追跡は視界内の対象に掛けると、一定時間はその対象の位置がわかるスキルだ。
「ふふ、あの子はきっと人のいるところに逃げるはず。なら後を追えばきっと人がいるはずね」
私は笑みを浮かべながらゆっくりと、そして優雅に立ち上がり追跡の掛かった対象を追っていった。
・
・
・
side???
「はぁっはぁっ……。」
私は全力で森の中を走っていた。
いつもの日課で古都の隅に群生している薬草を取りに行っていたが、いつもと違い、何故か今日は鳥や虫の声が聞こえなく不思議に感じていた。とはいえ、獣の気配がするわけでもなく、危険はないと判断した私はいつも通りに薬草の採取をしていた。
「な、なんで、お城の門が開いて、それにあの女の子は?」
そんなとき古都の中心にあるお城から、大きな音が聞こえてきて気になった私は覗きに行った。
そしてそこには信じられないほど美しい少女が座っていた。
少女を見たときまるで女神のようにさえ見えたが、なぜか身体の芯から震えが湧き上がってきた。
私は訳が分からないまま、その場を走り去ってしまった。
「お、おばあちゃん!」
「おやおや、そんなに慌ててどうしたんだい?」
村まで走ってきた私は、大慌てで家に戻りおばあちゃんに飛びついた。
おばあちゃんは震える私の身体を優しく抱きしめ、優しい口調で問いかけてきた。
「おや? 婆さんに甘えるとは……リジュもまだまだ子供だのう。どうしたんじゃ? まさか魔物でもでたんか? かっかっかっ。」
声のする方には年老いたダークエルフの老人が立っていた。
彼はこの村の村長のロンダルさんで、村で一番物知りなおじいちゃんだ。
「そ、村長! あの! 大変なんです!」
「これこれ、落ち着かんか」
「そうそう、いったいどうしたの?」
二人が私に落ち着くように頭を撫でてくれた。
気持ちが落ち着いてきた私は、先ほど見た光景を話し始めた。
「こ、古都のお城から女の子が出てきたの。すっごく綺麗で女神様みたいなのに、でも見ているとなんだかとっても怖くなって……私、急いで逃げて……」
私が先ほど見たことを話していると、おばあちゃんは首を傾げるだけだったが、村長の顔がどんどん険しくなっていった。
「リジュよ。

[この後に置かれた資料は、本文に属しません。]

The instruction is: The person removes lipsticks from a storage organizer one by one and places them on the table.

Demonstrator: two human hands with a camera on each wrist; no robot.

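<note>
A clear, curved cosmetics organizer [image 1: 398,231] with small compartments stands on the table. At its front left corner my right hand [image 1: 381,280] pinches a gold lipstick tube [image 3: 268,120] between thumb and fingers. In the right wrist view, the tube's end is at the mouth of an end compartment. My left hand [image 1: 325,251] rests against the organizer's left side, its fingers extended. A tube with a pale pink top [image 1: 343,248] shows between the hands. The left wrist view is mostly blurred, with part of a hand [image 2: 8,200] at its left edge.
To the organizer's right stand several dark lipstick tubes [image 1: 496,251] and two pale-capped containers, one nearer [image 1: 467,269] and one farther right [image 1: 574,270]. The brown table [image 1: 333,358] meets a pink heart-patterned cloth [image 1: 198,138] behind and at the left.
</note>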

その少女はどういう容姿じゃった!」
村長が突然私の両肩を力いっぱい掴み、身体を揺さぶってきた。
「そ、村長、あの痛いです」
「お、おお。す、すまぬ」
私がそう言うと村長は正気を取り戻し、私の肩から手を放した。
「それで、そ、その女の子は……」
私が女の子のことを語ろうとしたとき、外から先ほど聞いたばかりの声が聞こえてきた。
それはまるで高価な宝石で作られたようにさえ感じる、とても澄んだ美しい声だった。
「うふふ、見つけた」
外には整った顔立ちに、雪のように白く透き通る肌、銀月の光が降り注いでいるような流れる銀の髪、宝石のような澄んだ瞳、そして華奢な体を黒いドレスで身を包んだ少女が顔に笑みを浮かべながら優雅に立っていた。